Denials quickly follow 'Anonymous' list of alleged KKK members
The mayor of Lexington, Ky., says he's not a member of the Ku Klux Klan. Anonymous postings saying otherwise are "false, insulting and ridiculous," Jim Gray said in a statement on Monday.
Gray, the city's Democratic mayor, was responding to the release of names of purported KKK members by someone claiming to be with the hacktivist group Anonymous.
"I have never had any relationship of any kind with the KKK. I am opposed to everything it stands for. I have no idea where this information came from, but wherever it came from, it is wrong," Gray said.
Others also named began to take to Twitter Monday to deny they were members. The postings came from someone using the Twitter handle TheAnonMessage who claimed to represent the group Anonymous. That global online activist network said last week it would expose Ku Klux Klan members and publish personal details about alleged KKK adherents.
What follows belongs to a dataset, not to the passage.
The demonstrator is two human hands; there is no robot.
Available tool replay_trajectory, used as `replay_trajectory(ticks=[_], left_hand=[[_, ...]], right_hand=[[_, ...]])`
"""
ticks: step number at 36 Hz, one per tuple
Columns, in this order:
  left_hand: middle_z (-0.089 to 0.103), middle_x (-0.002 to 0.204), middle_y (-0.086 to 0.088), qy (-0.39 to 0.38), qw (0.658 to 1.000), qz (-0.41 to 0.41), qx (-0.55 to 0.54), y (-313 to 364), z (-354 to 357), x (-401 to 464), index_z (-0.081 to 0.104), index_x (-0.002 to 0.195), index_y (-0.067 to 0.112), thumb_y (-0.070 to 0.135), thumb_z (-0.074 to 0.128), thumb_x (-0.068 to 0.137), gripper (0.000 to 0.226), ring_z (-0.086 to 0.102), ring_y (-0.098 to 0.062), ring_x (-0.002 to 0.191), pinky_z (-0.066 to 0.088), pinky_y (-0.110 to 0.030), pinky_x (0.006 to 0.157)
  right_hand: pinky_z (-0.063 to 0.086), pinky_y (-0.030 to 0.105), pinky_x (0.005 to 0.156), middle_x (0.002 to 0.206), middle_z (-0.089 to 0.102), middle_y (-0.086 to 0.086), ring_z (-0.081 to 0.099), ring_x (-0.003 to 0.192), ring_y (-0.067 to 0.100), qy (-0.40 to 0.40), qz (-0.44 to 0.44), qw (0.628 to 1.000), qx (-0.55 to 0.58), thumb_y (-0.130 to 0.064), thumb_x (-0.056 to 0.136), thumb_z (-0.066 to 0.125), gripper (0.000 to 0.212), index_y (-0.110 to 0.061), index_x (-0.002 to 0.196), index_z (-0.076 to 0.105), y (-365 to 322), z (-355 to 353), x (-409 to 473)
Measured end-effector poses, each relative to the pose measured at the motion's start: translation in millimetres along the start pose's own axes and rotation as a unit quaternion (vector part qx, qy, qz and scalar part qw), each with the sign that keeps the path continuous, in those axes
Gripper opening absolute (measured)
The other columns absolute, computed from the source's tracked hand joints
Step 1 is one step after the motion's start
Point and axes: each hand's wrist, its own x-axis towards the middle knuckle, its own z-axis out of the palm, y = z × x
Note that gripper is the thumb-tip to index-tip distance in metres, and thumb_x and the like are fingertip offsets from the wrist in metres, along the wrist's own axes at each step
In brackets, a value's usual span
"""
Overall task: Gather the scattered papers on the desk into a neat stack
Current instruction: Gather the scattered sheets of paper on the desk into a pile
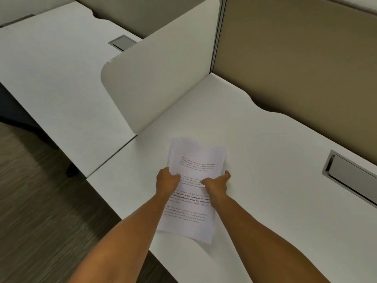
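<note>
A bundle of white printed papers (195, 160) is held over the white desk (265, 139), just in front of me. Several sheets lie together with their far edges slightly uneven. My left hand (167, 181) grips the bundle's left edge, thumb on top. My right hand (217, 183) grips the right edge at about the same height. The lower part of the sheets hangs between my forearms and casts a shadow on the desk near its front edge. No loose sheets show elsewhere on the desk.
A white rounded divider panel (163, 78) stands on the left of the desk, and a tan partition wall (295, 58) runs along the back. A grey cable hatch (350, 178) is set into the desk at right. A neighbouring desk (51, 68) lies left, with dark floor below.
</note>
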Motion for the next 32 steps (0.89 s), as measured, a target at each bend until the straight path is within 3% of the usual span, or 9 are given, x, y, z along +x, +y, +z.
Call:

The murky world of online activists was in full display later in Monday, when another person or group that says it's affiliated with Anonymous — Operation KKK — posted that it had not released any information and implied that to do so was reckless.
The data dump began to hit PasteBin, a site used to share and store text and computer code, on Sunday evening.
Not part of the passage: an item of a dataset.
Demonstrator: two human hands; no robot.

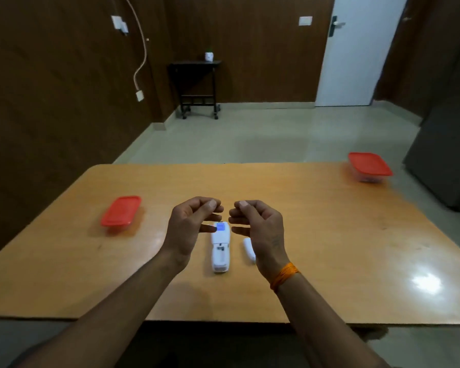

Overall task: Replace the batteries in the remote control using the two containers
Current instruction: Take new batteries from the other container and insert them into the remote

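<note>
A white remote control (220, 248) lies face down in the middle of the wooden table (329, 235), its battery bay uncovered. The white battery cover (249, 248) lies just to its right, partly hidden by my right hand. My left hand (190, 227) and my right hand (258, 229) hover above the remote, palms facing each other, fingers curled and apart, holding nothing. A container with a red lid (121, 211) stands on the left of the table. A second red-lidded container (369, 167) stands at the far right corner.
The table's near edge runs just below my forearms. An orange thread band (284, 276) circles my right wrist. Beyond the table are a tiled floor, a small black side table (195, 83) with a white pot, and a white door (356, 49).
</note>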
As of Monday morning there had been four listings, including 57 phone numbers and 23 email addresses. Some also included spouses of the supposed KKK members.
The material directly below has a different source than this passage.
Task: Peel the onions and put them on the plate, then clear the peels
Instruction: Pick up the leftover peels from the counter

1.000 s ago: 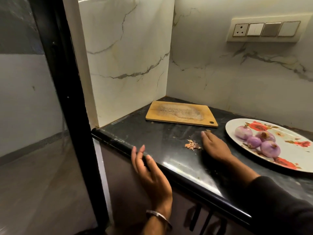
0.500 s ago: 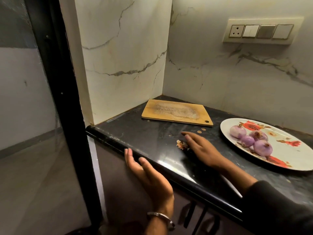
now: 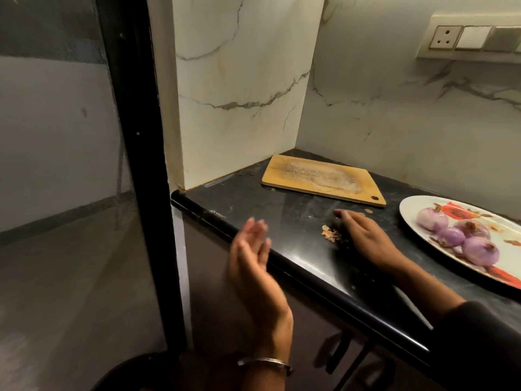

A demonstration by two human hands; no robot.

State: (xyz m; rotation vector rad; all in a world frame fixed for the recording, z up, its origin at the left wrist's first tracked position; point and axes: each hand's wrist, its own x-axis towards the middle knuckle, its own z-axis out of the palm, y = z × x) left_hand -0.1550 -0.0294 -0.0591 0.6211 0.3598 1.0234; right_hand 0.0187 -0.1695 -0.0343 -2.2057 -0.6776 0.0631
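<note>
- I'm looking at the plate (image 3: 408, 206) on the right of the black counter (image 3: 253, 204): white, oval, with red flowers, partly cut off by the frame edge.
- In it I count four peeled onions (image 3: 432, 219), purple and clustered together, touching one another; a few brown peel scraps lie on the plate among them.
- The right hand (image 3: 363, 235) lies flat on the counter, fingers straight and together, gripping nothing; its edge is just beside a small pile of peels (image 3: 329, 234).
- The left hand (image 3: 253, 266) is at the counter's front edge, palm up and open, fingers loosely extended, empty; a bangle (image 3: 265, 364) sits on the wrist.
- A couple of loose peel bits lie near the cutting board (image 3: 321, 177), which is in the back corner.
</note>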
Sen. Dan Coats, R-Ind., whose name appeared on one list, tweeted Monday that he was in no way involved with the KKK.
The Ku Klux Klan was founded after the Civil War by former Confederate soldiers to fight against the reforms imposed by the North during Reconstruction. It had a huge national resurgence in the 1920s on a wave of anti-immigrant sentiment, largely fueled by bigotry against Jews, Catholics and blacks.
The Klan gained prominence again in the 1950s and 1960s, infamously employing murder and terror in its efforts to counter the Civil Rights movement. Since then, the KKK, which the Southern Poverty Law Center describes as as "American racist terrorist organization," has been weakened and now exists as a loose grouping of individual chapters, still espousing a doctrine of racial hatred.
Anonymous claimed it would reveal the identity of 1,000 KKK members after gaining the information through a compromised Twitter account associated with the group.
Anonymous also is promising to unleash a social media campaign against the KKK on Nov. 4, using the hashtag #HoodsOff.